Big +1 for passing the option to the backend rather than making the frontend 
figure out how to do each backend’s job for them.

And add MSBuild to the list, which trivially supports separate source, 
intermediate and output directories, as well as incremental rebuilds. (And 
recently got full x-plat support, so could potentially be useful on all 
platforms.)

Cheers,
Steve

Top-posted from my Windows phone

From: Nick Coghlan
Sent: Saturday, July 8, 2017 7:59
To: Nathaniel Smith
Cc: distutils-sig
Subject: Re: [Distutils] A possible refactor/streamlining of PEP 517

On 8 July 2017 at 13:36, Nathaniel Smith <n...@pobox.com> wrote:
> On Fri, Jul 7, 2017 at 6:23 AM, Daniel Holth <dho...@gmail.com> wrote:
>> FYI distutils supports out of tree builds too. It is the -b argument to
>> 'setup.py build'.
>
> In theory, yes, but in practice, there are lots of setup.py files out
> there that mutate the source directory. For example, every project
> using Cython.
>
> I don't think a distutils/setuptools backend could comply with
> Thomas's wording except by doing a copytree or sdist or something
> just-in-case.

Which is fine - the point of making it a parameter instead of a
separate hook is that the folks in the best position to know whether
or not a particular build system has native out-of-tree build support
are the developers of that particular PEP 517 backend.
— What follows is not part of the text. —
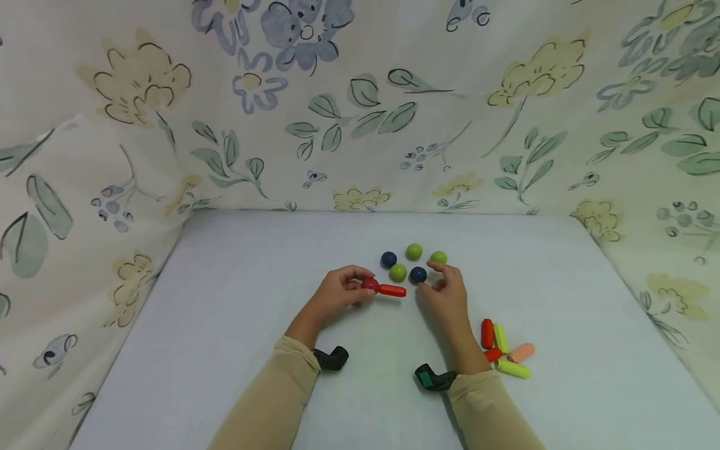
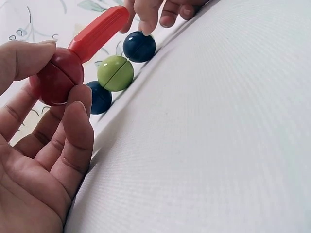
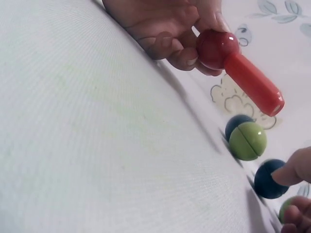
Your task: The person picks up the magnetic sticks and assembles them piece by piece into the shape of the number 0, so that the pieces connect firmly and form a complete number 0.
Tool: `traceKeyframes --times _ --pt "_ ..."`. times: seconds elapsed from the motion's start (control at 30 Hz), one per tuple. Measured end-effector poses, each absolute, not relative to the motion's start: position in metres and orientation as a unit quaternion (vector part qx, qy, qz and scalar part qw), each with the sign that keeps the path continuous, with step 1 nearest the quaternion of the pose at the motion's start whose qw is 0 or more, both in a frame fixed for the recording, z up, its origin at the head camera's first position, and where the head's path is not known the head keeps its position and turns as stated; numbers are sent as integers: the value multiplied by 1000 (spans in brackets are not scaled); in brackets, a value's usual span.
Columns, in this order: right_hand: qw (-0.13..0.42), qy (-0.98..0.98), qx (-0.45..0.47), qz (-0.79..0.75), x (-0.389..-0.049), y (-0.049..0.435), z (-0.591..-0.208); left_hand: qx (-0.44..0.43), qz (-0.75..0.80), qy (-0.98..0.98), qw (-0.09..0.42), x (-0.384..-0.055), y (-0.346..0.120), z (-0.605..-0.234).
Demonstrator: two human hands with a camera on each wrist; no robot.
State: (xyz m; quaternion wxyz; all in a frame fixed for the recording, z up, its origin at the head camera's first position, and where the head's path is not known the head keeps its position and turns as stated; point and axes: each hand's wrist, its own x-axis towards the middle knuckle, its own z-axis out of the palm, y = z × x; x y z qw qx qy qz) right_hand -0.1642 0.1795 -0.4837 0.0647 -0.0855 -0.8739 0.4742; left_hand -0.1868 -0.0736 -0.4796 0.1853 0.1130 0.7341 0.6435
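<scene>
My left hand (image 1: 340, 289) pinches a dark red ball (image 2: 60, 76) between thumb and fingers. From that ball sticks out an orange-red rod (image 3: 255, 86), joined at one end and pointing right in the head view. Close to a dark blue ball (image 1: 418, 275) is my right hand (image 1: 447, 292), thumb and index finger spread apart. In the right wrist view its thumb (image 3: 296, 169) overlaps this ball; whether it touches is hard to tell. Beside it lie a green ball (image 1: 397, 272) and another dark blue ball (image 1: 389, 260).
Farther back are two more green balls, one green ball (image 1: 414, 252) and a second green ball (image 1: 439, 257) behind my right fingers. Right of my right forearm lie several short rods: a red rod (image 1: 487, 334), yellow rods (image 1: 513, 369) and a peach rod (image 1: 522, 352). Floral cloth (image 1: 349, 125) borders the white table (image 1: 236, 262).
</scene>
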Motion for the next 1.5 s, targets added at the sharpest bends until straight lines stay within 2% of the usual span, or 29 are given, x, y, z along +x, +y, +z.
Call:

Since we know Scons supports this natively (by way of the
"variant_dir" setting), I went and checked some of the other build
systems that folks may end up wanting to develop backends for.

Native build system support for out-of-tree builds, so developers of
these shims should be able to delegate handling "build_directory":

- Scons: set variant_dir appropriately
(http://scons.org/doc/production/HTML/scons-user.html#chap-separate)
- meson: *only* supports out-of-tree builds
(http://mesonbuild.com/Using-multiple-build-directories.html)
- waf: configure the output directory appropriately
(https://waf.io/book/#_custom_build_outputs)
- premake: set targetdir appropriately
(https://github.com/premake/premake-core/wiki/targetdir)
- CMake: simplest way seems to be to save the initial working
directory as the source directory, cd to the build directory, then run
"cmake <source_directory>"
- yotta; based on CMake, so same approach applies
- autotools/make: similar approach to CMake, but running
"<source_directory>/configure && make <target>" from the build
directory
- maven: require that projects using the shim support a configurable
build dir 
(https://stackoverflow.com/questions/13173063/out-of-tree-build-with-maven-is-it-possible/13173140#13173140)
- ant: also uses pom.xml files, so same approach as maven applies
- cargo: set CARGO_TARGET_DIR
(http://doc.crates.io/environment-variables.html#environment-variables-cargo-reads)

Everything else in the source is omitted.